I picked up Bad Kids Go to Hell, by Matt Spradlin & Barry Wernick and Chris Allen & Anthony Vargas, at Comic-Con because it was five bucks and called Bad Kids Go to Hell. Sadly, the title doesn't appear to have anything to do with the book—which appears to have started life as a movie and then adapted into a comic to be turned into a movie and I don't even know. It starts off very Breakfast Club, with a bunch of spoiled rich kids stuck in detention, but then they discover they're on top of an Indian burial ground because apparently we're still doing that story, and there's an angry Native American spirit curse because apparently we're still doing that story, and these bad kids start dying. BUT NOT GOING TO HELL. Way to lie, title.
It takes a fair bit to really get going, but once the action starts, it's a fairly enjoyable read, despite the fact that none of the characters are really likable or interesting. I did end up liking a couple, but not for any good reason. But the women are all sexy schoolgirl stereotypes, and the two non-white dudes barely have a personality. The storytelling is both muddled and pedestrian, the art is okay, and the lettering is laughable. While it's kind of fun, it's exceedingly mediocre, and I am left scratching my head at the amount of energy that is being put into telling this story in various formats and promoting it.
I am going to begin this review of Planetary, by Warren Ellis and John Cassaday (full Goodreads reviews: Volume 1, Volume 2, Volume 3, Volume 4, Crossing Worlds), with the statement that Planetary is fucking amazing. Please just assume that I am saying that after every sentence of this review. Because it is fucking amazing.
Planetary. The word itself evokes a sense of our place in the cosmos, one small planet in a vast universe of wonders. It is an apt name for an organization of mystery archaeologists who unearth these wonders, observing the hidden secrets of the world (our world, as well as its relation to others). The superhuman Jakita Wagner, the immortal Elijah Snow, and the machine-talker Drummer travel the world and investigate strange happenings, usually after strange things have already happened. Think Fringe Division except without having to catch any bad guys, just walking up to weird shit and going, "Huh, that's some weird shit." THIS SHOULD NOT WORK. It should be totally boring and unsatisfying. But it's not.
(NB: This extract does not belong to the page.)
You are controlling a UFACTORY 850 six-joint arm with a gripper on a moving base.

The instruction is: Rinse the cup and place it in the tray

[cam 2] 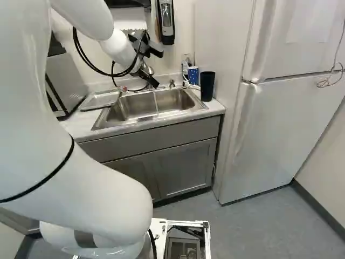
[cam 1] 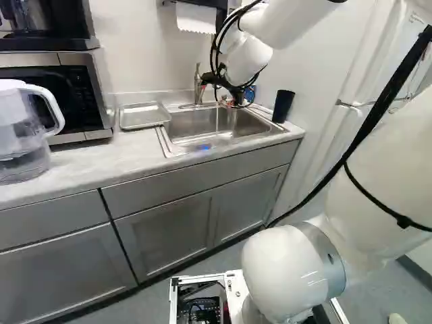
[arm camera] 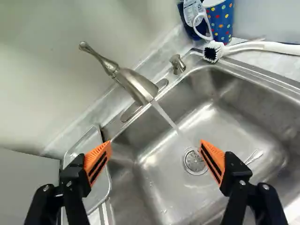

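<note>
My gripper (cam 2: 154, 66) hangs over the sink in the right base view. Its orange-padded fingers stand wide open with nothing between them; in the wrist view the gripper (arm camera: 156, 144) faces down at the basin. A blue cup with coloured dots (arm camera: 224, 21), its handle white, stands upright behind the sink's far corner, beyond the faucet. Water runs from the faucet (arm camera: 136, 84) into the sink (arm camera: 157, 187), near the drain. The metal tray (cam 1: 144, 116) lies on the counter beside the sink, with no cup on it.
A white-handled brush (arm camera: 262, 46) lies by the cup on the sink's back edge. A tall dark tumbler (cam 2: 207, 86) stands at the counter's end, near the fridge (cam 2: 280, 129). Left of the tray are a microwave (cam 1: 81, 94) and a water pitcher (cam 1: 23, 131).
</note>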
Warren Ellis proves his strength in crafting marvelous single issues (also seen in Global Frequency), managing to present a high concept, marvel at it for twenty pages, and then leave it behind because he's got a couple dozen more for you anyway. It's incredibly dense storytelling. Warren Ellis packs a lot into each issue, sometimes by saying a lot and other times by not saying a lot and leaving a huge empty space in between the lines for the reader to fill in the gaps. Each issue expands the universe; it's as if there's no limit to Ellis's imagination. As a bonus, he riffs off various comic book characters (some I recognized and some I didn't), reimagining them in the context of this world. (For some people, this is actually the main selling point and highlight of the book, but for me, it was simply an extra layer.) I love the way that Ellis makes this universe one in which basically everything is true: creation myths, aliens, monsters, Sherlock goddamn Holmes. It's almost Gaimanesque in its retellings/retoolings of stories, but it retains that action-packed core that Ellis excels at. What's wonderful is, well, the sense of wonder behind it all. The repeated theme of the book is "It's a strange world. Let's keep it that way." It's a beautifully odd mission statement. This isn't about killing monsters or saving the world. This is about embracing the beauty and appreciating the strangeness of the world. And, boy, there is some strange shit, but it's explicitly descriptive rather than vaguely coy. Think Grant Morrison, but accessible. Warren Ellis is able to take complicated sci-fi concepts and make them just accessible enough so that even if you don't fully comprehend what's going on, you still feel the impact of the story.
Although each issue is generally self-contained in the beginning, ongoing stories do develop, tying some of the cases together and raising questions about both the Planetary organization and the mysterious history of Elijah Snow. Not to mention the fact that the villains of the series are Ellis's take on the Fantastic Four.
If I have one criticism, it's that the intense focus on Elijah Snow—who is a great character, don't get me wrong—means Jakita and Drums don't get as much development as I would have liked. And yet, they still feel fairly fleshed out, and Planetary is also a book about the three of them, the small family they have made for themselves, having no one else.
But fuck all that, you guys: John Cassaday's art is fantastic in the first volume, and then it actually gets better. At times, it's simply astonishing. Laura Martin on colors also brings a lot to the book. Ellis could have written an entire issue of Elijah Snow reading the phone book, and it would have been awesome because of the art.
From issue #1, Ellis and Cassady take us from outer space to innerspace—and everywhere in between—with ease and bring the series to an immensely satisfying conclusion. There is not a weak issue among the 27. Planetary is a hell of a book.